The classic pulp character of Doc Savage has had an uneasy relationship with the medium of sequential graphics — comic books. For some reason, though each time a new Doc Savage comics series appears the publisher claims they “finally did Doc Savage right”…very few readers and critics seem to agree. Some fans don’t like Doc in the comics at all, period. Personally, I love the comics, and have followed each and every effort to translate Doc Savage into that medium. There have absolutely been some splendid stories done over the decades — Millennium’s The Monarch of Armageddon by Mark Ellis and Darryl Banks and Dynamite’s The Ring of Fire by David Avallone and Dave Acosta come immediately to mind. But each of those was either followed or preceded by stories with a sometimes marked drop-off in quality. A sustained run of exciting, well-written, high-quality tales from any one publisher has been elusive.

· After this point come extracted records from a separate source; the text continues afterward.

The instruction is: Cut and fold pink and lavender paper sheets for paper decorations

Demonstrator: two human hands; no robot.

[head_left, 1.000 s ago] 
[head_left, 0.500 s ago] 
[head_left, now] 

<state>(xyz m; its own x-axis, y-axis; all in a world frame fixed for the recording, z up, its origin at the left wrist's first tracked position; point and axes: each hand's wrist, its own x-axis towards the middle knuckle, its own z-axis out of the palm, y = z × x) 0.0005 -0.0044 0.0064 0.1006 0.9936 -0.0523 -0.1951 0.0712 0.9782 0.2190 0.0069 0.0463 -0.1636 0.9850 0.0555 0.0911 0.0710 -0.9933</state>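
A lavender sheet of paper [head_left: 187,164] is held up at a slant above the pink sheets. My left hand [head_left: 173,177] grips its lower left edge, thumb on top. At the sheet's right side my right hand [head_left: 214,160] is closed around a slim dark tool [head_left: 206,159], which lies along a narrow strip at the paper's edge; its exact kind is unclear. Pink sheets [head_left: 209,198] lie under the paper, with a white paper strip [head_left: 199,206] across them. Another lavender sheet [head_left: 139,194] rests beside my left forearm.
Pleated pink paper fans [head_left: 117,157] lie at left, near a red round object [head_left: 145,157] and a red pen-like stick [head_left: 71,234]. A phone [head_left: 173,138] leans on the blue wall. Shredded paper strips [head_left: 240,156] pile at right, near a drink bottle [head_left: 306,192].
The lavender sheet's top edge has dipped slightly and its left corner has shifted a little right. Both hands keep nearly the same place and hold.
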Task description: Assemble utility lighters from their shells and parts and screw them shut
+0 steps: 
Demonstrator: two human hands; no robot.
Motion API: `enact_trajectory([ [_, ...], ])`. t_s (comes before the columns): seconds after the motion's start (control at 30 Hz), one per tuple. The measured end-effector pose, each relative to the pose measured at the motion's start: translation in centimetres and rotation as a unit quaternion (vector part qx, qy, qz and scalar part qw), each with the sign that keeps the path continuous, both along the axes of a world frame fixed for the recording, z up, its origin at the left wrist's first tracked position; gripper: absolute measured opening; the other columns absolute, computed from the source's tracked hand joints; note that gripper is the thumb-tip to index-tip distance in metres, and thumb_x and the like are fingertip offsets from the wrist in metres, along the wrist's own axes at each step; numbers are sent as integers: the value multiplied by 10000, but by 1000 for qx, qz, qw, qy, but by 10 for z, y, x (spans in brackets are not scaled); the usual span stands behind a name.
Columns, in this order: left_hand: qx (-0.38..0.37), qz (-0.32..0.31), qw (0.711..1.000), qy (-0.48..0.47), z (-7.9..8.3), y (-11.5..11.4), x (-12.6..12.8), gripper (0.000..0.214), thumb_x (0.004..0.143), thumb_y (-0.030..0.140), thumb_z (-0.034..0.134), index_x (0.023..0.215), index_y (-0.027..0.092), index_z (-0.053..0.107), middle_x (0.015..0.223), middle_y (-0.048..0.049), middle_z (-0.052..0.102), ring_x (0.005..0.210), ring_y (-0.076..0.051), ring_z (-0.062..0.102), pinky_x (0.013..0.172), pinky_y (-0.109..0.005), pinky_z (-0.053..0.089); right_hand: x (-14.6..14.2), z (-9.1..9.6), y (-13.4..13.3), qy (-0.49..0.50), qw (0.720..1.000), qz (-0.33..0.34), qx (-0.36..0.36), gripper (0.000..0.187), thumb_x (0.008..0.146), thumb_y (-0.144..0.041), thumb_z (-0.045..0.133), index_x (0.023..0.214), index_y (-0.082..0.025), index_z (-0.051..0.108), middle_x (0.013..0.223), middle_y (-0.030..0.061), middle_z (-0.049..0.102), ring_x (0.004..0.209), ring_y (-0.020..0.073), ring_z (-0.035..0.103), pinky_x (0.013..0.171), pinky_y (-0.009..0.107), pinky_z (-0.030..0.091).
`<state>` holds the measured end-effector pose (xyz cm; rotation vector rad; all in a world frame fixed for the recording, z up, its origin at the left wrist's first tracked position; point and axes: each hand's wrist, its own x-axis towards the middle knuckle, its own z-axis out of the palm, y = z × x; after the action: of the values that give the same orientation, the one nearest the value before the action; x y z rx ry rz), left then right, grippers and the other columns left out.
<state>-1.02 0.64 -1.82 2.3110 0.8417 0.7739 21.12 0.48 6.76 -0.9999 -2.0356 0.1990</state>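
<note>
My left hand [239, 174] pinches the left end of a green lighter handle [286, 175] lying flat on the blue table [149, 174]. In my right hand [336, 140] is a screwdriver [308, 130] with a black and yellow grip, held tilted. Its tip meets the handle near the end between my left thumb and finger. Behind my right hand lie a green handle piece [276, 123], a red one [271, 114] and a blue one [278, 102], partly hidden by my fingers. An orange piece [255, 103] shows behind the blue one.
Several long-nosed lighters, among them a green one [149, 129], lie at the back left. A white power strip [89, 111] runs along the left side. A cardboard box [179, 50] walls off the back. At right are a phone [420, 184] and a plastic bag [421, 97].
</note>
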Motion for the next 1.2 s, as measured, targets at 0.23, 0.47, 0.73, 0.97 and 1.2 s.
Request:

Except perhaps, for one. In 1975, Marvel launched a second attempt at bringing Doc to the comics. Their first try, a full color comic begun in 1972, lurched through eight vastly inconsistent issues, each adapting a pulp novel into visual form with only two issues each to tell the story. This resulted in intensely compressed storytelling, with the plot intricacies from the novels frequently tangled, and each climax rushed. Marvel, of course best known for superheroes, put Doc in a frankly ridiculous costume, sporting a tiny vest to show off his muscles, very much in the superhero style. Only one story, the Steve Englehart/Ross Andru/Tom Palmer Death in Silver, had the feel of a cohesive package, and even that was rushed…though it was exciting, and hinted at how good that series might have become.
It was not a great surprise when the series folded — it simply never found a balance in style and storytelling that seemed to work.
What did come as a surprise was that within a few years, Marvel would try again. From a business standpoint, they were clearly hopeful of riding on the coattails of what many felt would be a blockbuster motion picture (and ongoing film series), starting with 1975’s Doc Savage: The Man of Bronze, starring Ron Ely. The film, instead of the hoped-for blockbuster, proved to be a disaster…the high camp tone of the movie contributed to it being a critical and commercial flop. The planned-for second film was never made.
Marvel’s magazine, however, did not sink with the film. Hollywood had clearly been out of touch with changes in the comics industry since the campy tales that were prevalent in the 1960’s — a shift into more serious, more sophisticated storytelling had been going on for years in the ’70’s. In addition, Marvel had recently launched its black and white line of magazines, which was squarely aimed at somewhat older readers — late teens and up, instead of the pre-teen audience which had fueled the camp era.
One characteristic of Doc Savage fans — and Doc comics fans are no exception — is many readers identify the time they discovered the character as the “best” phase of his presentation. It’s a unique quality in the Doc readership — the character inspires loyalty which often begins at a pivotal time in our lives, and can last a lifetime. But even among fans not yet born in 1975, I have seen an enthusiasm through conversations on social media for the black and white Marvel Doc.
Serendipitously, I was the exact target age for the stories produced in 1975, being 17. I was, at the time, appalled and disappointed by the film (my feelings have softened in the decades since)…but I loved the magazine. It felt to me exactly as it advertised in one of the opening pages of issue #1, “A Return to Greatness”.
The cover of that issue was simply a reproduction of the movie poster, and there were copious movie-related articles in the issue as well, but the main attraction was the story itself.
Marvel had assigned two of its top talents to the series. Author Doug Moench was one of the most prolific writers of that era, one of the “young turks” who were changing the face of comics storytelling. He was doing work across the spectrum of color and black and white comics — one of his greatest successes being the Master of Kung Fu series he was doing with artist Paul Gulacy.
The artist was John Buscema, arguably one of the most formidable talents in comics at the time. He had taken the reins from Jack Kirby after “The King” departed from Marvel, on headliners like The Fantastic Four and Thor. He was also expanding into Marvel’s growing sword and sorcery tales, and would draw Conan for a long, long run.
Equally important to the Doc Savage series — as he would come to provide a remarkable degree of continuity to the visuals as the pencil artist changed frequently, was Tony DeZuniga.
These three teamed to start the Doc Savage magazine with quite a bang, in a story called The Doom on Thunder Isle.